-- Records provided --
· · ·

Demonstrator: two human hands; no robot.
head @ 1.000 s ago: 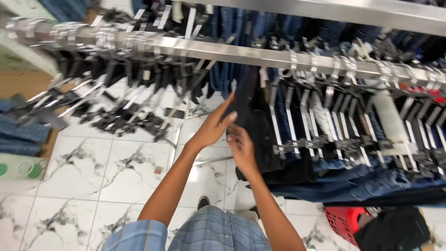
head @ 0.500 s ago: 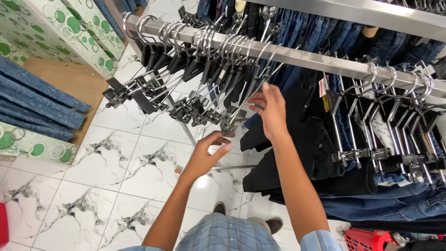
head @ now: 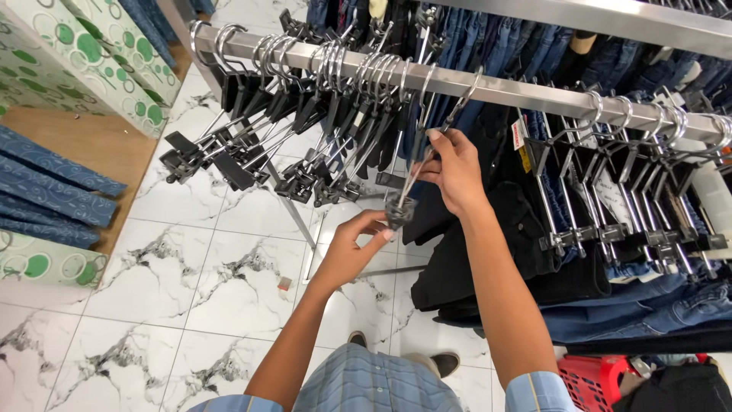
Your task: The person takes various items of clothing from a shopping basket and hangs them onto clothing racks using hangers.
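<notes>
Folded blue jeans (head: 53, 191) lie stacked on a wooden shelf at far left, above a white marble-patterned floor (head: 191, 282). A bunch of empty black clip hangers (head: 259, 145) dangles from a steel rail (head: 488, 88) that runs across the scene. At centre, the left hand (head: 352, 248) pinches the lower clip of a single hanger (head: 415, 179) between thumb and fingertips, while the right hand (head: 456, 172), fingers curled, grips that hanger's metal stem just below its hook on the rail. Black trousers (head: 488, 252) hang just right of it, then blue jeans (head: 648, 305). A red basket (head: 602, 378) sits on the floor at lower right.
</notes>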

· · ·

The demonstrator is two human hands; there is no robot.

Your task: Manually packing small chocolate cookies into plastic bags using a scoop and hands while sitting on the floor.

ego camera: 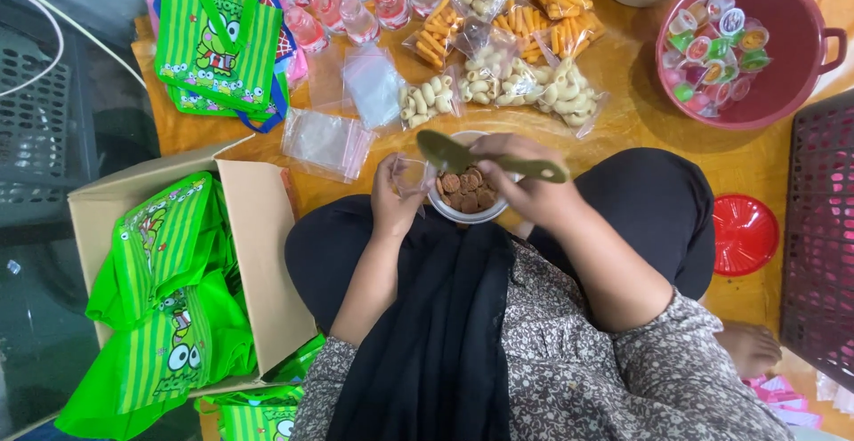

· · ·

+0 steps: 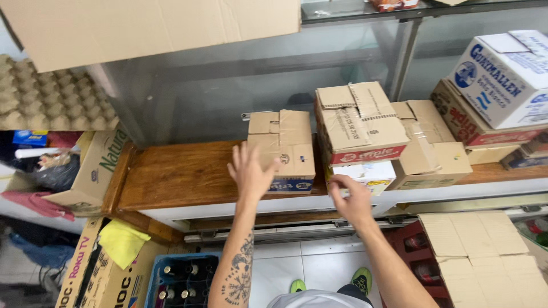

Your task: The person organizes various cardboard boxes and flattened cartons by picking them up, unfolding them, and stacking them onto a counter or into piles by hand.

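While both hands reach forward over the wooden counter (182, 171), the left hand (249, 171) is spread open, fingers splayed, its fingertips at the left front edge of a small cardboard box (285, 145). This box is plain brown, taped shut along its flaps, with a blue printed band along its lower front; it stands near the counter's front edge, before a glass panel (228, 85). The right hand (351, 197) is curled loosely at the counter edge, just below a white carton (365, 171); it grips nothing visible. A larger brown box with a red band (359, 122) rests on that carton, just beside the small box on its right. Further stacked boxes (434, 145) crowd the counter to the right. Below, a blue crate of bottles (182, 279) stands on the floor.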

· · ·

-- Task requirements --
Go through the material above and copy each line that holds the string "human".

-- Task solution --
Demonstrator: two human hands; no robot.
The demonstrator is two human hands; there is no robot.

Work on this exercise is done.